### WHAT IS REQUIRED
Locate, in the data below, the line that contains "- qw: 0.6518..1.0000" and the line that contains "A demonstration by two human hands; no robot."; reproduce exactly those two lines and every line between them, nothing more.

(Data extracted from a collection)
^^^^^^^^^^^^^^^^
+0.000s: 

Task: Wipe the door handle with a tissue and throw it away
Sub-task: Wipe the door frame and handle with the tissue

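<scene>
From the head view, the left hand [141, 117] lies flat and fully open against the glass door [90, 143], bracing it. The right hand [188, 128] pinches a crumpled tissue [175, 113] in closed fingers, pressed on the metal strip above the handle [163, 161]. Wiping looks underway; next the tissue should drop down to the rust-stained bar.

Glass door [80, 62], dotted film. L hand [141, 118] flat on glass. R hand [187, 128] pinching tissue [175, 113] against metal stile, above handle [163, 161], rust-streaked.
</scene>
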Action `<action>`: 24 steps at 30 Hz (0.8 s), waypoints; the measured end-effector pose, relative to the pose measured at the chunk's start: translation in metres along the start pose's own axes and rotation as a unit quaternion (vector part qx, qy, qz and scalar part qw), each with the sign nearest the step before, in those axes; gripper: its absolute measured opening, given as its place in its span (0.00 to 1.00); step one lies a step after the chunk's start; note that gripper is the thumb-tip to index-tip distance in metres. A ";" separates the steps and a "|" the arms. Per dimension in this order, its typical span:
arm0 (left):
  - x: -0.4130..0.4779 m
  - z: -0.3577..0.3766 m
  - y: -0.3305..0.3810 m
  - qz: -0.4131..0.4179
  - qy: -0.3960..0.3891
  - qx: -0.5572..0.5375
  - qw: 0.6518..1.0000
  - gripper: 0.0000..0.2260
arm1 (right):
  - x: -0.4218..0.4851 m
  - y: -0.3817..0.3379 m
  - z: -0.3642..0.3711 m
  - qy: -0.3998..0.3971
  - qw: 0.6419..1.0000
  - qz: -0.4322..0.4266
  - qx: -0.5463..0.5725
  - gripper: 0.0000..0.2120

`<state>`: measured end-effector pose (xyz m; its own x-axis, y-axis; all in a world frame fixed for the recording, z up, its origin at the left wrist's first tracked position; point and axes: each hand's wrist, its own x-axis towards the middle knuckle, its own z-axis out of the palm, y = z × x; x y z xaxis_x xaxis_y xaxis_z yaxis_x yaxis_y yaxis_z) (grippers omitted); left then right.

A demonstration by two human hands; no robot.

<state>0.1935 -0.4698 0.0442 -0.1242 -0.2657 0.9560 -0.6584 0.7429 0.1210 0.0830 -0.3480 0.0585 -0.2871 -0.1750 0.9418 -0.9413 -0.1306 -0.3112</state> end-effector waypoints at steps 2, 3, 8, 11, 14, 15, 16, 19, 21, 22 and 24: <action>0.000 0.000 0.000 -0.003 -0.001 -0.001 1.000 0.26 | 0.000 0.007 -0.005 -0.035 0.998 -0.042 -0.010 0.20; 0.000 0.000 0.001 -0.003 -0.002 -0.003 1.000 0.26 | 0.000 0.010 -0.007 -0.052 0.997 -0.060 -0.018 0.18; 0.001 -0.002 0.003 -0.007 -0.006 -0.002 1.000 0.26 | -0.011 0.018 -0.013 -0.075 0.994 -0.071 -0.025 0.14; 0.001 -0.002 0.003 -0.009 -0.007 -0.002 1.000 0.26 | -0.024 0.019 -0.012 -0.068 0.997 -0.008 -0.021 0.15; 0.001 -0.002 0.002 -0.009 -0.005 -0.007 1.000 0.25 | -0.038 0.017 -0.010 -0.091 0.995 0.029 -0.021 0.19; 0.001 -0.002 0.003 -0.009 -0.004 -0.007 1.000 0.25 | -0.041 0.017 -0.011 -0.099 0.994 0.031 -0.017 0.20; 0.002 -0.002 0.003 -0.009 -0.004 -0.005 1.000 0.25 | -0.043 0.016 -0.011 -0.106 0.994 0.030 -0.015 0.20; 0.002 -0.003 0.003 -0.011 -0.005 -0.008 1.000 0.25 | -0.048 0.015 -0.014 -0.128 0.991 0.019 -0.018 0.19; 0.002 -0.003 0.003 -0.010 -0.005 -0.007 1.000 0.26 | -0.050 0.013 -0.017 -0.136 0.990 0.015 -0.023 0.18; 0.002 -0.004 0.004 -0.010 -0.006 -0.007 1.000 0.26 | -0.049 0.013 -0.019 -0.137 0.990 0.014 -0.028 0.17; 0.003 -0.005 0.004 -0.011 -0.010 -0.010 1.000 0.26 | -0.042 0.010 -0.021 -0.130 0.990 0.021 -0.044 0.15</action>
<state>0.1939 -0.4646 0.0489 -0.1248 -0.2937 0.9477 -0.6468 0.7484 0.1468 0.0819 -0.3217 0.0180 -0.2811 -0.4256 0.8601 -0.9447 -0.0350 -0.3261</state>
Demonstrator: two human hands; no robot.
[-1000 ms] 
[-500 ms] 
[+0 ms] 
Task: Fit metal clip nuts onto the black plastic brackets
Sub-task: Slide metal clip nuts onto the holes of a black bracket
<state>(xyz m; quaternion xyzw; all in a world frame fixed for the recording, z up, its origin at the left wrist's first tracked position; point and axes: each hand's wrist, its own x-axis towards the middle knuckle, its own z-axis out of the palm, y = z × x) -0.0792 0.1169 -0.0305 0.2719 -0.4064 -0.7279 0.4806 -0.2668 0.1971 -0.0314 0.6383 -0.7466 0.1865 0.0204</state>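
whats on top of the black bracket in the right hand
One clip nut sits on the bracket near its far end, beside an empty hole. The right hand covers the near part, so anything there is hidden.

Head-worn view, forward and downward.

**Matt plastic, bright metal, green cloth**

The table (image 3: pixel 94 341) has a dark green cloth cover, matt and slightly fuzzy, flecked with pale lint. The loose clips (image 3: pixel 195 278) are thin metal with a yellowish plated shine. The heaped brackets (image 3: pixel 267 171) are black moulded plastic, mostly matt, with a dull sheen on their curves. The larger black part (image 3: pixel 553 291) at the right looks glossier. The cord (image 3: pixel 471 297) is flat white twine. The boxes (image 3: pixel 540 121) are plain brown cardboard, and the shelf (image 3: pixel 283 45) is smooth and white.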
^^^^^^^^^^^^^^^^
### SOLUTION FOR THIS PROBLEM
  - qw: 0.6518..1.0000
  - gripper: 0.0000..0.2260
arm1 (right):
  - x: -0.4218..0.4851 m
  - y: -0.3817..0.3379 m
  - z: -0.3642..0.3711 m
  - qy: -0.3998..0.3971
  - qw: 0.6419..1.0000
  - qz: -0.4322..0.4266
  - qx: -0.5463..0.5725
  - gripper: 0.0000..0.2120

`<state>`: measured end-effector pose (xyz m; its own x-axis, y-axis; all in a world frame fixed for the recording, z up, its origin at the left wrist's first tracked position; point and axes: each hand's wrist, its own x-axis towards the middle knuckle, its own z-axis out of the palm, y = z × x; x y z xaxis_x xaxis_y xaxis_z yaxis_x yaxis_y yaxis_z) (grippers omitted); left then right.

A demonstration by two human hands; no robot.

No more output is given for this exercise.